Hungary’s financial situation has been steadily worsening, and after its Thursday bond auction failed to raise as much money as it had hoped, it now says it wants a fast deal with the European Union and the International Monetary Fund. However, it is doubtful that it will get one, since its governmental policies–which threaten the independence of its central bank–have come under criticism.

Bloomberg reported that at its auction, Hungary only managed to sell 35 billion forint ($140 million) of one-year bills, 10 billion forint less than it had hoped. The forint dropped in value as the debt yields rose, at one point hitting 11.2% on its 5- and 10-year bonds. Investors are wary of the government’s unorthodox methods of dealing with its economic crisis, particularly a new law that challenges the independence of the country’s central bank.

However, the poor showing has apparently made an impression on the government, and Tamas Fellegi, the minister assigned to reopen talks with the EU and IMF, said that the country needs to reach an agreement as quickly as possible. In a Reuters report he was quoted saying that the government is ready to seek a new bailout agreement “as soon as possible,” and to that end was willing to consider any lending proposals, even to accept them if they are in the country’s interest.

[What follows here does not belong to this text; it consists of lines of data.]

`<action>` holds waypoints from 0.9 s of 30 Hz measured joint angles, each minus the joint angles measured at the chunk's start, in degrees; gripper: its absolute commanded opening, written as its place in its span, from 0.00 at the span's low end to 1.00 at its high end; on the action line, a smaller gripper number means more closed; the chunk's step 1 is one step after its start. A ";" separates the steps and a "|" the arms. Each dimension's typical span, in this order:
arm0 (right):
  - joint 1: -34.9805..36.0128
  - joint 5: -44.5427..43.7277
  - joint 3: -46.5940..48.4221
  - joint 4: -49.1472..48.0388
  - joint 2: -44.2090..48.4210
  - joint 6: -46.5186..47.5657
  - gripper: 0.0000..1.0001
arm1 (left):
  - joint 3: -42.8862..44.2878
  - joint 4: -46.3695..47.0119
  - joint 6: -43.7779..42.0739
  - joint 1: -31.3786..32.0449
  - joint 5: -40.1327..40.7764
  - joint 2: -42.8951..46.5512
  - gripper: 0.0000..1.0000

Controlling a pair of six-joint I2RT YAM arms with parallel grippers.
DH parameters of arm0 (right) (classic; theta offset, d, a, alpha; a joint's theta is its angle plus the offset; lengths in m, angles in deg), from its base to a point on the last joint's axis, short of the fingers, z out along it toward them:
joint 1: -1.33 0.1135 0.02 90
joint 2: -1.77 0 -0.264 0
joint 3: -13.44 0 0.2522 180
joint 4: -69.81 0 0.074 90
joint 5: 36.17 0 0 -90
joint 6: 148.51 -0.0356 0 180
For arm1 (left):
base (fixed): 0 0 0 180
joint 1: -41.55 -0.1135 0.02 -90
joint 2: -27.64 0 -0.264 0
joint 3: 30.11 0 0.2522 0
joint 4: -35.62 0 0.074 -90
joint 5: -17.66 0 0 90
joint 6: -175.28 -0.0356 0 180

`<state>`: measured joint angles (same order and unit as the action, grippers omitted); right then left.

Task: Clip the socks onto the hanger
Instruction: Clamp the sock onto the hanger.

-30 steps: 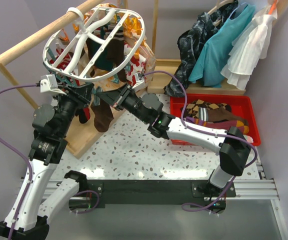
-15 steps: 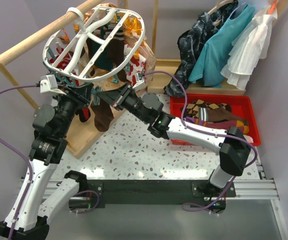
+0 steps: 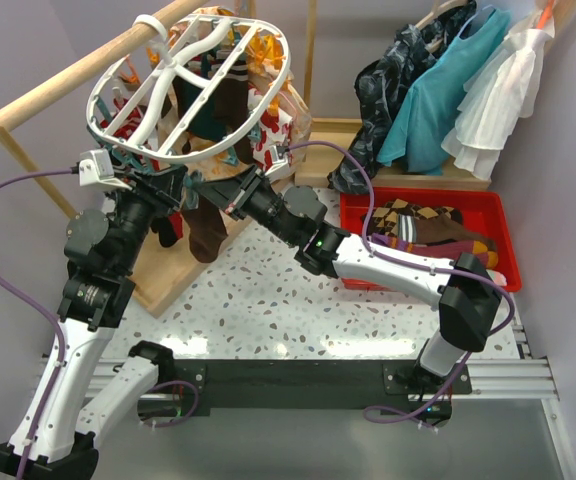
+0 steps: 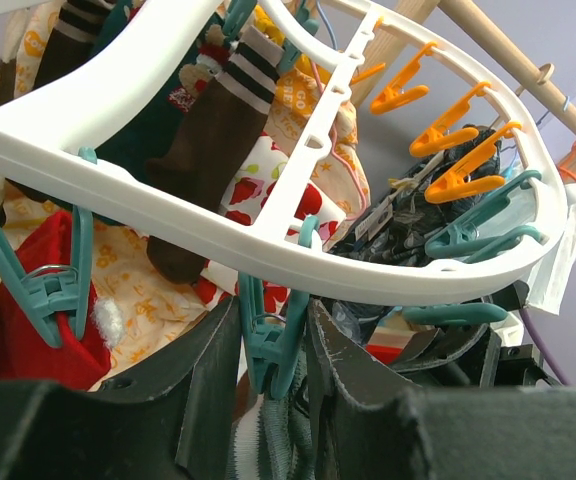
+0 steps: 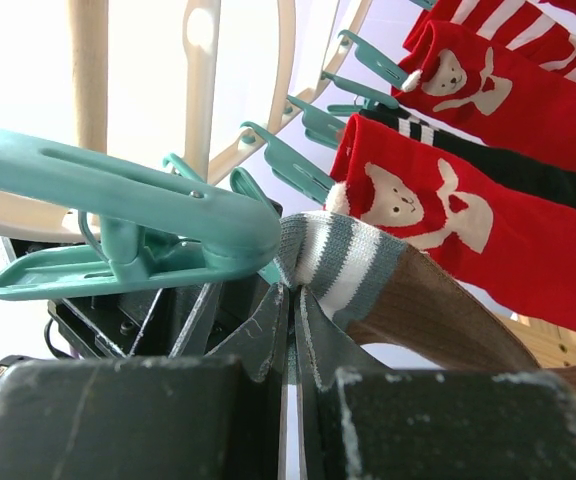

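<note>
Right claw (image 5: 290, 300) pinched shut on striped cuff of brown sock (image 5: 333, 255), cuff raised to mouth of teal clip (image 5: 138, 200), ready for feeding in; left claw (image 4: 271, 322) clamped on that clip's handles under white hanger (image 4: 218, 225) rim, likely to spread its mouth.

I note white shells and black joint housings on left arm (image 3: 90, 292) and right arm (image 3: 398, 268). A purple cable (image 3: 38, 174) loops from each wrist. Green light (image 3: 319, 243) on a right-arm joint. Left gripper (image 4: 271, 345) and right gripper (image 5: 290, 305): dark grey fingers, edges scuffed pale.
</note>
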<state>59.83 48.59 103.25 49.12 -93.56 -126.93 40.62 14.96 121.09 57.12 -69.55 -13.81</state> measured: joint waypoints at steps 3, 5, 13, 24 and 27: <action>0.02 0.00 0.00 0.02 0.00 -0.04 0.00 | -0.11 0.09 0.20 -0.07 -0.02 0.02 0.00; 0.07 -0.02 0.00 0.07 0.00 -0.04 0.00 | -0.26 0.17 0.48 -0.07 -0.04 0.07 0.00; 0.11 -0.09 0.00 -0.31 -0.02 -0.17 0.00 | -0.37 0.46 1.11 -0.07 -0.02 0.20 0.00; 0.11 -0.20 0.00 -0.79 -0.31 -0.17 0.00 | -0.63 0.85 1.55 -0.15 0.00 0.24 0.41; 0.17 -0.20 0.00 -0.92 -0.35 -0.17 0.00 | -0.63 0.70 1.66 -0.13 -0.44 0.24 0.50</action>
<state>60.01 48.40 103.25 48.20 -93.91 -127.11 39.99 15.66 122.75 56.99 -69.99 -13.57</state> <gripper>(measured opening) 0.019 0.441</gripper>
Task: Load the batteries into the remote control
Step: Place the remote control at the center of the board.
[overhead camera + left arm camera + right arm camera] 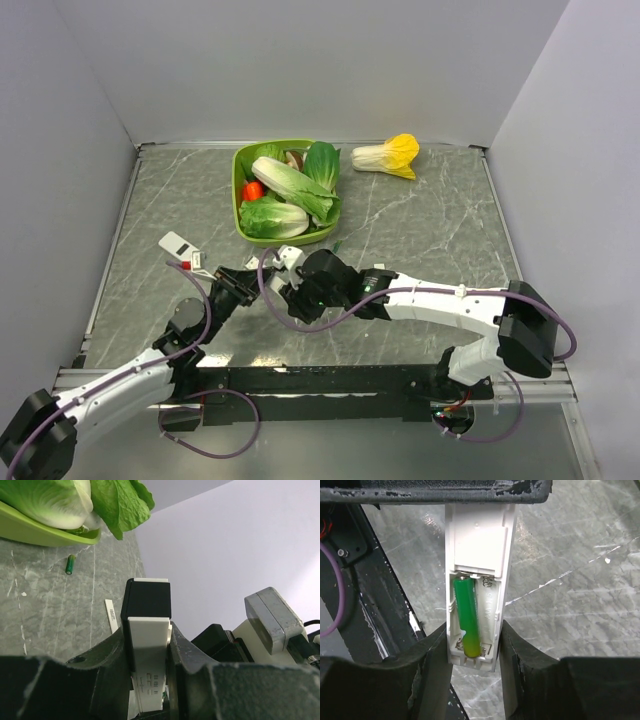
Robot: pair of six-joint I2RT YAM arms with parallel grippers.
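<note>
My left gripper (148, 680) is shut on the remote control (148, 645), gripping its white casing with the black section pointing away. In the right wrist view the remote control (479, 540) shows its open battery compartment. One green battery (468, 617) lies in the left slot, and the right slot is bare. My right gripper (473, 627) is closed around the compartment end, a finger pressed on each side. A second battery (70, 564) lies on the table near the bowl, also visible as the small green battery (339, 247). Both grippers meet at the table's near centre.
A green bowl (240, 190) of leafy vegetables stands at the back centre. A yellow-tipped cabbage (388, 155) lies to its right. A white plate (176, 243) with a red knob is on the left. A thin white strip (112, 615) lies on the table below the remote.
</note>
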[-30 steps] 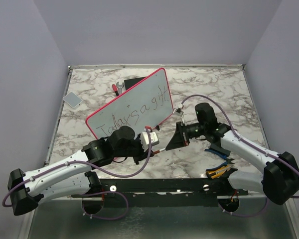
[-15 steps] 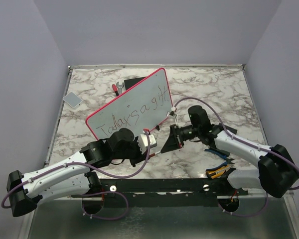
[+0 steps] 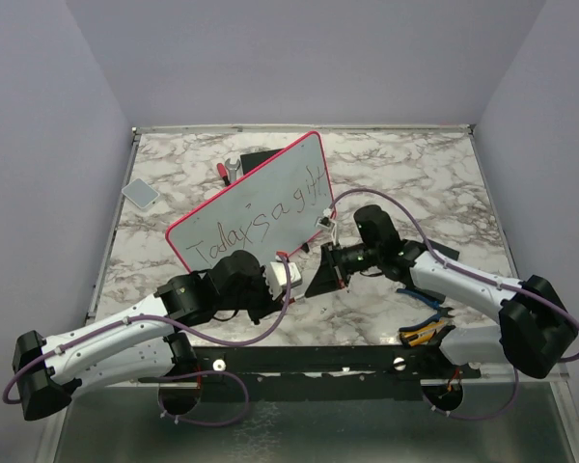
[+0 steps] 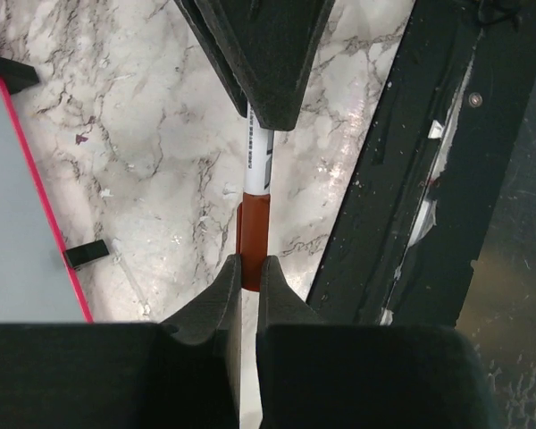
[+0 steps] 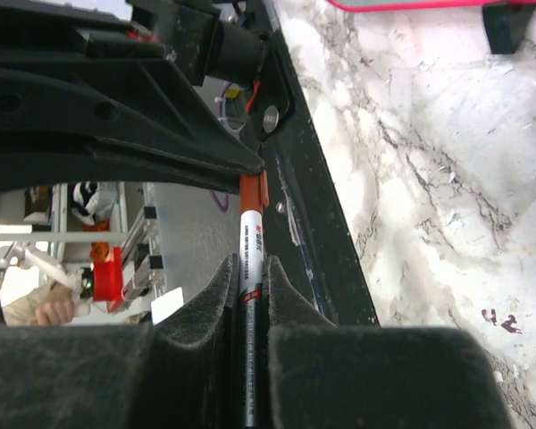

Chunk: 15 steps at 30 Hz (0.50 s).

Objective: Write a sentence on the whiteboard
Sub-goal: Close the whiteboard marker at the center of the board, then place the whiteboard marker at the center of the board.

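Pinching one marker point(image 4: 257, 165) from both ends, two grippers are holding it above the worktop point(image 3: 415, 174): the jaws of the left gripper point(image 4: 247, 268) are squeezing its red cap point(image 4: 253, 228), those of the right gripper point(image 5: 248, 273) its barrel. One whiteboard point(image 3: 270, 193), carrying one sentence point(image 3: 261, 224), is resting just behind them. Pushing or pulling off-axis is risking a slipped grip and a dropped marker.

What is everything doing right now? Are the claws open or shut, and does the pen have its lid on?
Whiteboard: written on.
Sentence: reads "Today is a gift".
Marker: held between both claws.
Red cap: looks to be on the marker's end.
Left claw: shut on the red cap.
Right claw: shut on the marker's barrel.
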Available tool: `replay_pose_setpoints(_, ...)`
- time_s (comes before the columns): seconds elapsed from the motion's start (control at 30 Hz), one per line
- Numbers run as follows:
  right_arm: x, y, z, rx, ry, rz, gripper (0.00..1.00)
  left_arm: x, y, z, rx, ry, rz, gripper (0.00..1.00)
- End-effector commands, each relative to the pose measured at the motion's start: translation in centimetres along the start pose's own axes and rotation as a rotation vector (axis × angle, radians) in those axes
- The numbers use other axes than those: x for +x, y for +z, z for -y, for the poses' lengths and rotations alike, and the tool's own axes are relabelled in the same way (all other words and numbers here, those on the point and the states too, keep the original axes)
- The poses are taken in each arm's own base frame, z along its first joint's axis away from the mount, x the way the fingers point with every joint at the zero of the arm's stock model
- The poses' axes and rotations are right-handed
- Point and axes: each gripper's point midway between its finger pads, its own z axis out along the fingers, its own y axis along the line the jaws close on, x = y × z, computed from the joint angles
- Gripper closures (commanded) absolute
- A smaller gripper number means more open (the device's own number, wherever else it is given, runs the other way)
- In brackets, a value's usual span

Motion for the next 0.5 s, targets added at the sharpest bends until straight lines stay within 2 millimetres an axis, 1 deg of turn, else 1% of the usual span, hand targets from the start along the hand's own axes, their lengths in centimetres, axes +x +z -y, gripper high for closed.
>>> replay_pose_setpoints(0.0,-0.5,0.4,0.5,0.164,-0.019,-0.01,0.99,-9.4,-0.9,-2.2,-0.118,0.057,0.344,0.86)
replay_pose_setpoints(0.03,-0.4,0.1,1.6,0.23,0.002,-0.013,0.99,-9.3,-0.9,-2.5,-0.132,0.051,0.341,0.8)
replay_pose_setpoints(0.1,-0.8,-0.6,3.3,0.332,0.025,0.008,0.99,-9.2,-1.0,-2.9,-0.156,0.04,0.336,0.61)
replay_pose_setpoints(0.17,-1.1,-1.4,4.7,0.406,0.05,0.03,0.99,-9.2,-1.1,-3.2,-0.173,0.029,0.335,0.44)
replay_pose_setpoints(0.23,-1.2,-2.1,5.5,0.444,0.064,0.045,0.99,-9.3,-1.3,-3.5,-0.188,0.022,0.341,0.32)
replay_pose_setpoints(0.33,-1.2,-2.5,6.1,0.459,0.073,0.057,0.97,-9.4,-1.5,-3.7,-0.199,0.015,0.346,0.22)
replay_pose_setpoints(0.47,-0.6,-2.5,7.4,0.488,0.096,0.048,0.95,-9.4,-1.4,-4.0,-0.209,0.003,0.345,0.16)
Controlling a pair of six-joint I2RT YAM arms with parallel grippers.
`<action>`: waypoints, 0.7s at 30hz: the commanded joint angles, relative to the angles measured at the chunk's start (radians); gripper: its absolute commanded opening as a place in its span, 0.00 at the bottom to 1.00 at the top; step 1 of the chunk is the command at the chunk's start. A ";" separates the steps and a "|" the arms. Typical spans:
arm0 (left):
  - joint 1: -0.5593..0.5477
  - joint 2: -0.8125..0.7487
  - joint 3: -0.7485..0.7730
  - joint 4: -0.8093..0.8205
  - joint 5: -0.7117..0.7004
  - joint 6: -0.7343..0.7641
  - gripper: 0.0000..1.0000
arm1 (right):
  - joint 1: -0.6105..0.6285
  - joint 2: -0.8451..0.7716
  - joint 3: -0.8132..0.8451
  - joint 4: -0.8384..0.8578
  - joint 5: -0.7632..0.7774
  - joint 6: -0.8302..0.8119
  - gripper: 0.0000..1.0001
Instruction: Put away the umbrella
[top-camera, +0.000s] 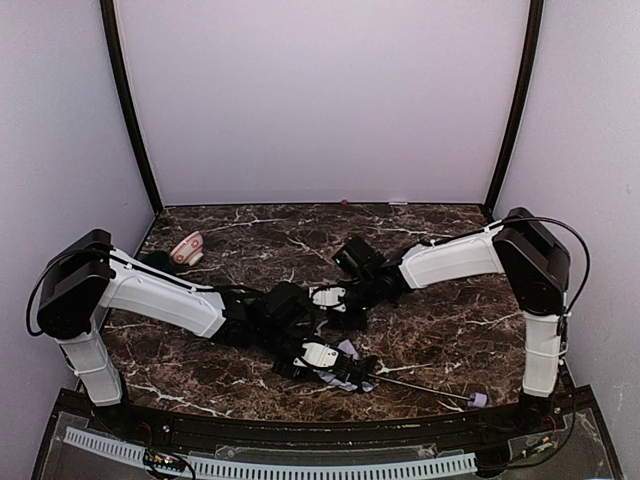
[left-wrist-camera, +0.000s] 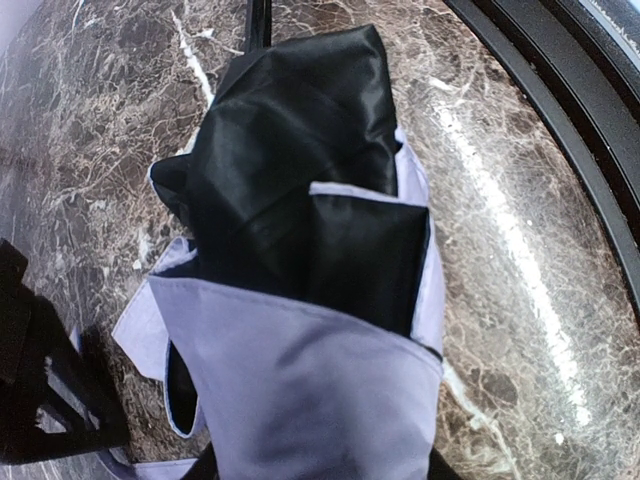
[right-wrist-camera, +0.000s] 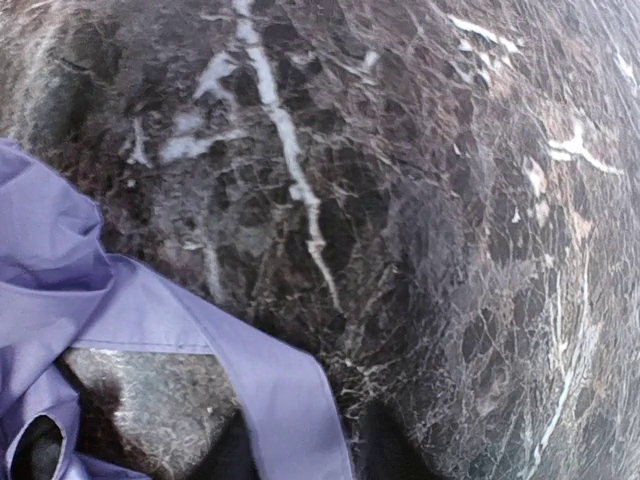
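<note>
Your umbrella lies collapsed on the tabletop near the front edge. Its canopy is bunched at centre, and the thin shaft runs right to the knob handle.

The left fingers look clamped on the bundled canopy, which fills the space in front of that wrist camera. The right fingers hover just behind the bundle, and you cannot tell from these views whether they are spread or pinching anything.

The step in hand looks like gathering the loose fabric and wrapping the strap around it. Hold the bundle tight with the left and take the strap near its free end. Pull it snug across the folds rather than lifting it.

Only the overhead view shows the shaft, the knob and the bowl far left. The left wrist view shows the black underside folds, and the right wrist view shows the strap lying loose.
</note>
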 joint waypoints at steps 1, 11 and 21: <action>-0.012 0.083 -0.072 -0.274 0.004 -0.019 0.32 | -0.013 -0.002 -0.008 0.057 0.073 0.054 0.02; -0.011 0.015 -0.098 -0.213 -0.011 -0.025 0.00 | -0.139 -0.140 -0.070 0.145 0.214 0.165 0.00; -0.024 -0.169 -0.178 -0.118 -0.055 0.017 0.00 | -0.269 -0.227 -0.113 0.067 0.356 0.270 0.00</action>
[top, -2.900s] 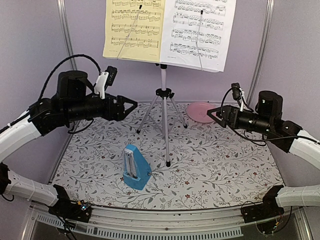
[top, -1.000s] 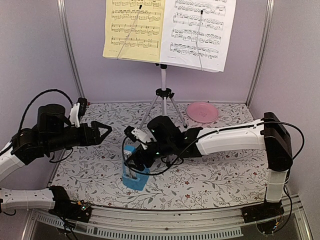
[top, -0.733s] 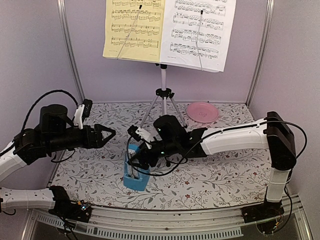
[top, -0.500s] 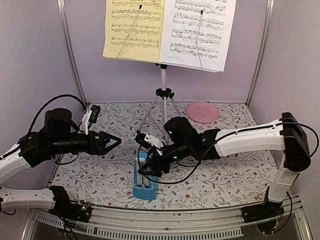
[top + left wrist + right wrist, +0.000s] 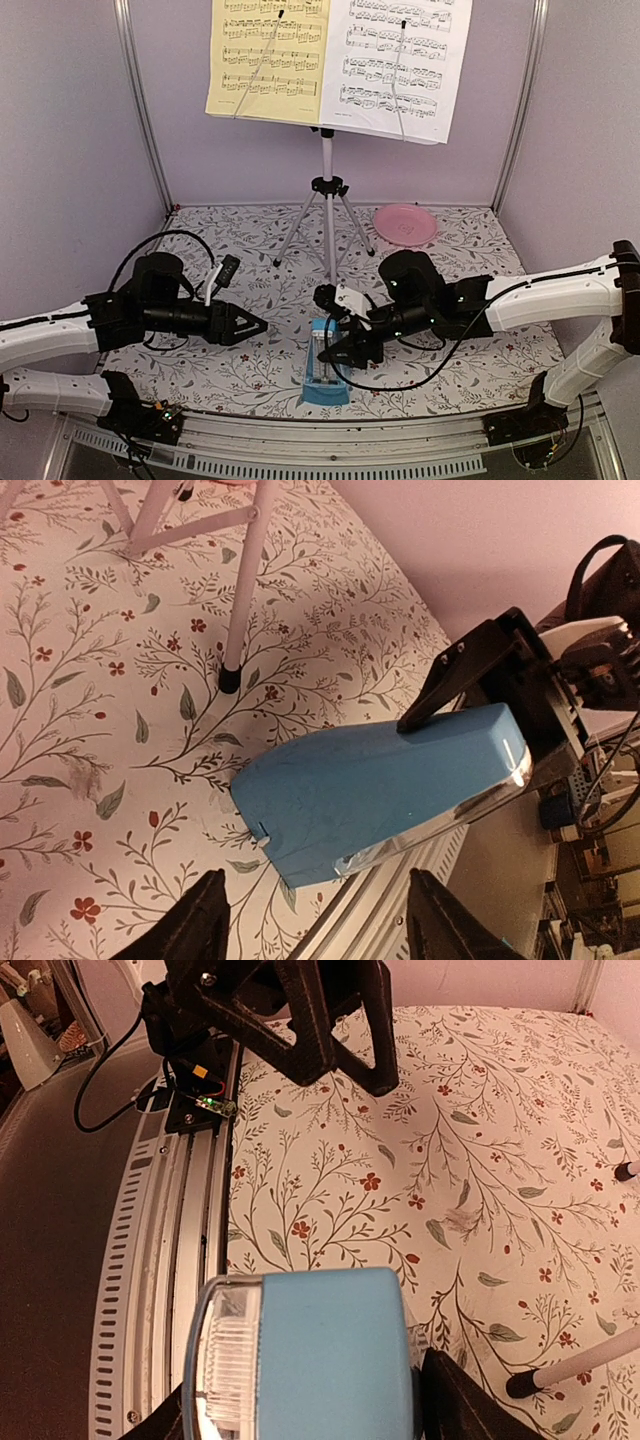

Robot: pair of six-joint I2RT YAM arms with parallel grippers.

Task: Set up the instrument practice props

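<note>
Right hand (image 5: 338, 346): closed on the narrow upper end of the blue metronome (image 5: 323, 372), one black finger on each side face. The right wrist view shows the blue shell and its clear front cover filling the gap between the fingers.

Metronome: tilted, at the near edge of the floral worktop (image 5: 470, 260), close to the front rail (image 5: 300, 440). Cannot tell whether its base touches the cloth.

Left hand (image 5: 256, 326): fingers spread, holding nothing, low over the worktop and pointing at the metronome from just beside it.

Further out: music stand (image 5: 327, 215) upright on its tripod at the back, yellow sheet (image 5: 266, 58) and white sheet (image 5: 396, 62) side by side on it. Pink plate (image 5: 405, 224) lies to the right of the legs.

Handling, as judged: stiff, smooth plastic shell, probably light, with most of its weight in the base. The tapered sides could let a pinch creep towards the tip. The clear cover looks the fragile part, so grip the plain side faces, lower where they widen.
</note>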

He added, “We are ready to negotiate without preconditions, and we are ready to discuss everything at the negotiating table.” He also said that Hungary would accept a precautionary standby agreement from the IMF, but not draw on available funds unless market conditions made such an action necessary.

Timothy Ash at Royal Bank of Scotland was quoted saying, “On the IMF front, Fellegi’s comments are aimed at providing reassurance, but I think the market will adopt a seeing-is-believing approach, given that market trust in this administration is now at rock-bottom levels. They will want to see the ink and fine detail on any IMF agreement, and expect the IMF/EC to negotiate hard with the Hungarian side.”